[Task requirements] Working from the listing below, pick each line containing the word "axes" and copy it.

[Stored data]
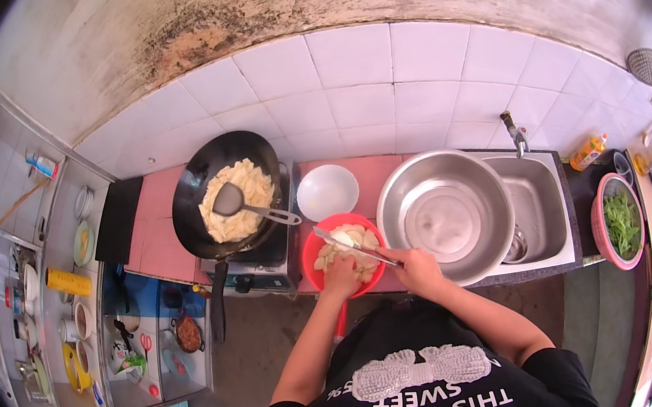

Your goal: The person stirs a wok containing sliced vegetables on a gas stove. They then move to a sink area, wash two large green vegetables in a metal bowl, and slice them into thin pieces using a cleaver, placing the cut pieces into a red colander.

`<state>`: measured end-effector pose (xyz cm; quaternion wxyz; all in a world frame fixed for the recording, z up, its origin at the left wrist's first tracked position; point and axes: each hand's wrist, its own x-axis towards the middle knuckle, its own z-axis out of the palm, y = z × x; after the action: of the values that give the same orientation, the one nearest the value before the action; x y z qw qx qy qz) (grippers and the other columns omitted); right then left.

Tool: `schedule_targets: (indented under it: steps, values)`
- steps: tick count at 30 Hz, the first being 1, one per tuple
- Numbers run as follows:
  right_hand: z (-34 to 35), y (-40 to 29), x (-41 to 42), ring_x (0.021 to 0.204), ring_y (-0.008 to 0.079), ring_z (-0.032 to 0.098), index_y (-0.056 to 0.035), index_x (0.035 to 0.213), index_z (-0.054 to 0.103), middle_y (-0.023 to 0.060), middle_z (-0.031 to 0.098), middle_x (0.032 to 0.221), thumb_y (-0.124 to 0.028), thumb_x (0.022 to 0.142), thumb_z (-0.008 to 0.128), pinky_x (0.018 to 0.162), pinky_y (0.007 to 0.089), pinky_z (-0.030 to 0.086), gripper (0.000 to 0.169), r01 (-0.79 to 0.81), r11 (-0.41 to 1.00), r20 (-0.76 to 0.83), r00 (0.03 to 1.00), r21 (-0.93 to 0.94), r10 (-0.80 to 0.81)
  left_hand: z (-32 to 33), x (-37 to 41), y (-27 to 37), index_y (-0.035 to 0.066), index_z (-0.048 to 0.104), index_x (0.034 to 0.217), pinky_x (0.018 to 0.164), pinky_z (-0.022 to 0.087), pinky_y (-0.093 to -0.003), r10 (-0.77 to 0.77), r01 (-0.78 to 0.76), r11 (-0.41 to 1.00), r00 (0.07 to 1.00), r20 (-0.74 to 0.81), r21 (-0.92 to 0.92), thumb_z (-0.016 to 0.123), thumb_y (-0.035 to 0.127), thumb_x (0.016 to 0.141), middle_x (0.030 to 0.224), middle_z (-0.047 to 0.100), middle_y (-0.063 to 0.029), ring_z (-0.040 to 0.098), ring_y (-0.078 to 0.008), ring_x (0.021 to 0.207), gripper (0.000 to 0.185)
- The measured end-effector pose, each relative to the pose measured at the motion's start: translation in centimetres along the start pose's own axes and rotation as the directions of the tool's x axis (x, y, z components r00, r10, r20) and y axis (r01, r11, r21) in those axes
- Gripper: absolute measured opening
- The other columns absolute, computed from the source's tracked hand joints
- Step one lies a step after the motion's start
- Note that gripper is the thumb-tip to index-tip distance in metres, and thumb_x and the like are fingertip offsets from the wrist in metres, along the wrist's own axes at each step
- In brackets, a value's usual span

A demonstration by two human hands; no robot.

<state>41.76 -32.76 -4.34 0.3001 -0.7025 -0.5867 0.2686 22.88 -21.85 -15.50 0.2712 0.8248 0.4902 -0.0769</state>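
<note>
My right hand (414,270) grips the handle of a knife (363,250), whose blade reaches left over a red plastic bowl (310,257). Pale sliced pieces (366,272) fill much of that bowl. My left hand (342,277) rests in it, fingers on or by the pieces; whether they grip one cannot be told. A whiter piece (343,238) lies beside the blade. To the left, a black wok (190,181) on a gas stove (261,272) holds pale cut pieces and a metal spatula (229,199). A white bowl (327,192) stands just behind the red one.
A large steel basin (388,226) stands right of the red bowl, partly over a steel sink (541,194) with a tap (517,138). Farther right are an orange bottle (588,153) and a pink basin (603,241) of green leaves. Open shelves (96,332) with dishes stand left. The wok's handle (221,300) overhangs the counter edge.
</note>
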Motion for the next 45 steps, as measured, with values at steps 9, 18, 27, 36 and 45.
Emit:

[Written reply]
`<state>`: measured end-effector pose (xyz cm; quaternion wxyz; all in a world frame fixed for the recording, z up, its origin at the left wrist's first tracked position; point and axes: each hand's wrist, its own x-axis towards the middle knuckle, its own z-axis out of the palm, y = z × x; after the action: of the values that give the same orientation, the one nearest the value before the action; x y z qw qx qy qz) (grippers and the other columns omitted); right then left.
- The measured end-effector pose, each relative to the pose measured at the motion's start: translation in centimetres along the start pose's own axes and rotation as the directions of the tool's x axis (x, y, z components r00, r10, r20) and y axis (r01, r11, r21) in those axes
- Note that gripper is the thumb-tip to index-tip distance in metres, and thumb_x and the like are fingertip offsets from the wrist in metres, along the wrist's own axes at each step

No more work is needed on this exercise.